> **GIVEN DATA**
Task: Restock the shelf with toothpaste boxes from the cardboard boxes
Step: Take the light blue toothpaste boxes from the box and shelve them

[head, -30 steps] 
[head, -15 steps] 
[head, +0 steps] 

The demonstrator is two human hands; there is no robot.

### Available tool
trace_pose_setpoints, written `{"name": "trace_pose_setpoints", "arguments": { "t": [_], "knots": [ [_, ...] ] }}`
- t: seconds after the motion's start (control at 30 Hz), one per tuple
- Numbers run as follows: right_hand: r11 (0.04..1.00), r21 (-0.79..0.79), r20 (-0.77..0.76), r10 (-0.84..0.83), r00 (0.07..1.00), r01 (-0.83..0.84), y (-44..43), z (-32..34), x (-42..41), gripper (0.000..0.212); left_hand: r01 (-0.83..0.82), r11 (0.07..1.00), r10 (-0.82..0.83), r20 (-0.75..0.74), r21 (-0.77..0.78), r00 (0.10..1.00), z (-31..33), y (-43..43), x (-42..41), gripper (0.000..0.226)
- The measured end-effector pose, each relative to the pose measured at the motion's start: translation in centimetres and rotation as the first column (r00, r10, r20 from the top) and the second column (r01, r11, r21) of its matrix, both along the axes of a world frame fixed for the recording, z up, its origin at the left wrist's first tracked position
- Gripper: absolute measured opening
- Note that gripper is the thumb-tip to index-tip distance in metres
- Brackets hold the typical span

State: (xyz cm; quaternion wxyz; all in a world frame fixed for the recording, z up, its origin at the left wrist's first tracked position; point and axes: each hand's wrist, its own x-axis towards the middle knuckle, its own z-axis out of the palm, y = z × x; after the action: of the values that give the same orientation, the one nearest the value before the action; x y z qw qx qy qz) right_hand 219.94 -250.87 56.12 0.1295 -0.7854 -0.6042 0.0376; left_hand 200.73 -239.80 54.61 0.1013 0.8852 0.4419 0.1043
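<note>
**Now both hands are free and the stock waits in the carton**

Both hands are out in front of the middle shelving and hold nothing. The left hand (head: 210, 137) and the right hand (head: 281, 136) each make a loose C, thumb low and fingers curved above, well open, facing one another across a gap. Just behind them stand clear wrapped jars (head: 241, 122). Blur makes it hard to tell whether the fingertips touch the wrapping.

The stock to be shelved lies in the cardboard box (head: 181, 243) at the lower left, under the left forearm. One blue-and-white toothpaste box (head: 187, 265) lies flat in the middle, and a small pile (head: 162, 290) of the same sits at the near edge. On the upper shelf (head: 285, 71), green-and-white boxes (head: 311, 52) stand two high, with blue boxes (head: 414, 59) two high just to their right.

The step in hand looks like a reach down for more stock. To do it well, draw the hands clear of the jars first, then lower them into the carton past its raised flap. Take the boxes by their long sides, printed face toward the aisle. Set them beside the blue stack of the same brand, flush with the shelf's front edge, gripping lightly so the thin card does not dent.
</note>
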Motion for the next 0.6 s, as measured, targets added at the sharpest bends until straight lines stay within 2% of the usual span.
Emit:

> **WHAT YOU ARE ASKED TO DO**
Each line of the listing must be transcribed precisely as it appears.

> **WRITTEN RESPONSE**
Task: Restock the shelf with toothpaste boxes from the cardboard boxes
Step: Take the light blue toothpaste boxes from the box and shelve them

[head, -30 steps] 
[head, -15 steps] 
[head, +0 steps] 

The demonstrator is two human hands; there is no robot.

### Available tool
trace_pose_setpoints, written `{"name": "trace_pose_setpoints", "arguments": { "t": [_], "knots": [ [_, ...] ] }}`
- t: seconds after the motion's start (control at 30 Hz), one per tuple
- Numbers run as follows: right_hand: r11 (0.04..1.00), r21 (-0.79..0.79), r20 (-0.77..0.76), r10 (-0.84..0.83), r00 (0.07..1.00), r01 (-0.83..0.84), y (-44..43), z (-32..34), x (-42..41), gripper (0.000..0.212); left_hand: r01 (-0.83..0.82), r11 (0.07..1.00), r10 (-0.82..0.83), r20 (-0.75..0.74), r21 (-0.77..0.78), r00 (0.10..1.00), z (-31..33), y (-43..43), x (-42..41), gripper (0.000..0.226)
- The measured end-effector pose, each relative to the pose measured at the motion's start: translation in centimetres and rotation as the first column (r00, r10, r20 from the top) and the second column (r01, r11, r21) of its matrix, both along the axes of a world frame fixed for the recording, z up, its origin at the left wrist's first tracked position
- Gripper: absolute measured opening
- Note that gripper is the thumb-tip to index-tip distance in metres
- Brackets hold the typical span

State: (xyz cm; quaternion wxyz; all in a world frame fixed for the recording, z up, its origin at the left wrist's first tracked position; point and axes: each hand's wrist, its own x-axis towards the middle knuckle, its own z-axis out of the palm, y = z × x; after the action: of the values that give the same orientation, the one nearest the value before the action; x y z qw qx qy qz) right_hand 219.94 -250.87 56.12 0.1295 -0.7854 -0.6042 0.0376; left_hand 200.73 -239.80 54.61 0.1013 0.8852 0.4419 0.1043
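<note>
**Now both hands are free and the stock waits in the carton**

Both hands are out in front of the middle shelving and hold nothing. The left hand (head: 210, 137) and the right hand (head: 281, 136) each make a loose C, thumb low and fingers curved above, well open, facing one another across a gap. Just behind them stand clear wrapped jars (head: 241, 122). Blur makes it hard to tell whether the fingertips touch the wrapping.

The stock to be shelved lies in the cardboard box (head: 181, 243) at the lower left, under the left forearm. One blue-and-white toothpaste box (head: 187, 265) lies flat in the middle, and a small pile (head: 162, 290) of the same sits at the near edge. On the upper shelf (head: 285, 71), green-and-white boxes (head: 311, 52) stand two high, with blue boxes (head: 414, 59) two high just to their right.

The step in hand looks like a reach down for more stock. To do it well, draw the hands clear of the jars first, then lower them into the carton past its raised flap. Take the boxes by their long sides, printed face toward the aisle. Set them beside the blue stack of the same brand, flush with the shelf's front edge, gripping lightly so the thin card does not dent.
</note>
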Motion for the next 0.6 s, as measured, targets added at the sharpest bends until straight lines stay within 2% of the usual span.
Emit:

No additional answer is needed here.